Written on the adoption of Pinckney's Resolutions in the House of
Representatives, and the passage of Calhoun's "Bill for excluding Papers
written or printed, touching the subject of Slavery, from the U. S.
Post-office," in the Senate of the United States. Mr. Pinckney's
resolutions were in brief that Congress had no authority to interfere in
any way with slavery in the States; that it ought not to interfere with
it in the District of Columbia, and that all resolutions to that end
should be laid on the table without printing. Mr. Calhoun's bill made it
a penal offence for post-masters in any State, District, or Territory
"knowingly to deliver, to any person whatever, any pamphlet, newspaper,
handbill, or other printed paper or pictorial representation, touching
the subject of slavery, where, by the laws of the said State, District,
or Territory, their circulation was prohibited."

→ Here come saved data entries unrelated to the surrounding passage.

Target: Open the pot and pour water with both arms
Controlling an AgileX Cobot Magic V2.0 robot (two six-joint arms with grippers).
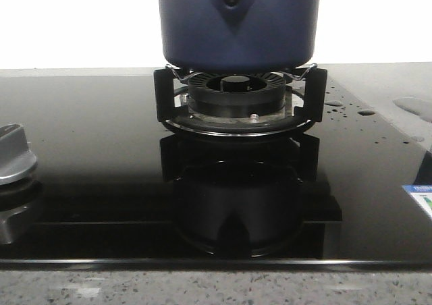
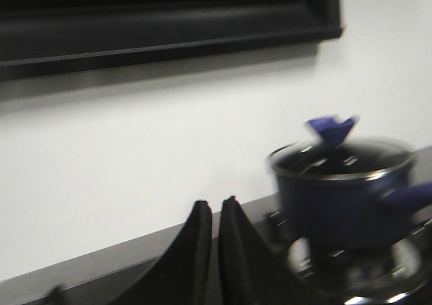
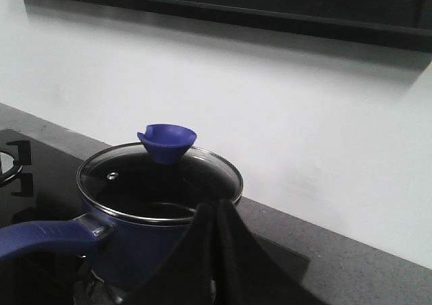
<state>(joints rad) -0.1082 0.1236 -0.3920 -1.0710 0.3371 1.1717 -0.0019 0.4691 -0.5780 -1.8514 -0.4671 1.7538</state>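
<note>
The dark navy pot (image 1: 236,28) stands on the black burner ring (image 1: 236,96) at the back middle of the glass cooktop. Its glass lid (image 3: 158,180) is on, with a blue knob (image 3: 167,142) on top, and a blue handle (image 3: 40,241) sticks out sideways. Water (image 1: 368,113) lies as drops and a puddle on the cooktop to the right of the burner. My left gripper (image 2: 216,207) is shut and empty, apart from the pot (image 2: 337,204). My right gripper (image 3: 216,207) is shut and empty, close to the pot wall (image 3: 135,244). Neither gripper shows in the front view.
A silver control knob (image 1: 13,153) sits at the cooktop's left edge. A sticker (image 1: 420,200) is at its right edge. A white wall rises behind the counter, with a dark hood (image 2: 169,21) above. A speckled stone counter (image 3: 378,271) surrounds the cooktop.
</note>
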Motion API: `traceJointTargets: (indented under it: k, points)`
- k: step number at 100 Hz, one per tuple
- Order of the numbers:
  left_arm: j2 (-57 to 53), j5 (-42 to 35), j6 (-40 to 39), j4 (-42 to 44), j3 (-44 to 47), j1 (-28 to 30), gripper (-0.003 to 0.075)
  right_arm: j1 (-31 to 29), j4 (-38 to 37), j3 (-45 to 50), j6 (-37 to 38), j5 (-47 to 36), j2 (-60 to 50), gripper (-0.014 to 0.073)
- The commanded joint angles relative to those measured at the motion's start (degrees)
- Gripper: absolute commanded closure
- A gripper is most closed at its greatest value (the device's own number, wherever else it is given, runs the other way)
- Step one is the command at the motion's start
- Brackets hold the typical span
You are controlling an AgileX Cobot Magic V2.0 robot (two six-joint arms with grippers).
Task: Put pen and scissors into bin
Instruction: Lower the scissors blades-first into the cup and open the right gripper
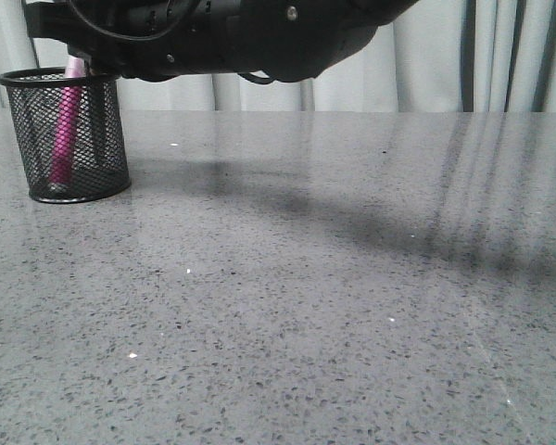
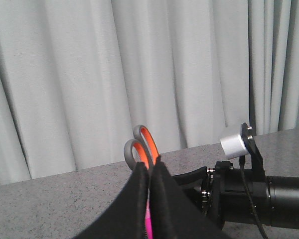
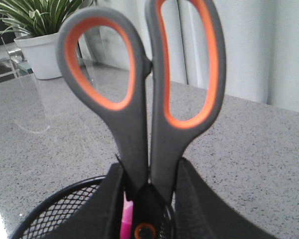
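The right pincer [image 3: 148,199] was closed on the scissors [image 3: 139,94], its two dark fingers [image 3: 107,204] clamping the shanks just below the grey, orange-lined handle loops, handles upward. The orange pivot sat low between the fingers, directly over the mouth of the bin [image 3: 55,209], whose mesh wall and rim appeared at the lower left of that frame. The pen [image 3: 124,221] showed as a magenta sliver beside the pivot, inside the bin.

In the left wrist view the same scissors [image 2: 142,147] stood at centre, between two dark fingers [image 2: 134,204] pressed close together. Whether the left pincer was open or closed could not be told.

In the front view the bin [image 1: 67,134] stood on the grey speckled worktop [image 1: 306,306] at the upper left, the pen [image 1: 65,130] leaning inside, beneath a dark arm
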Motion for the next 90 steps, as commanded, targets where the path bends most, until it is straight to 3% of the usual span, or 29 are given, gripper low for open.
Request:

MEN of the North-land! where's the manly spirit
Of the true-hearted and the unshackled gone?
Sons of old freemen, do we but inherit
Their names alone?

Is the old Pilgrim spirit quenched within us,
Stoops the strong manhood of our souls so low,
That Mammon's lure or Party's wile can win us
To silence now?

Now, when our land to ruin's brink is verging,
In God's name, let us speak while there is time!
Now, when the padlocks for our lips are forging,
Silence is crime!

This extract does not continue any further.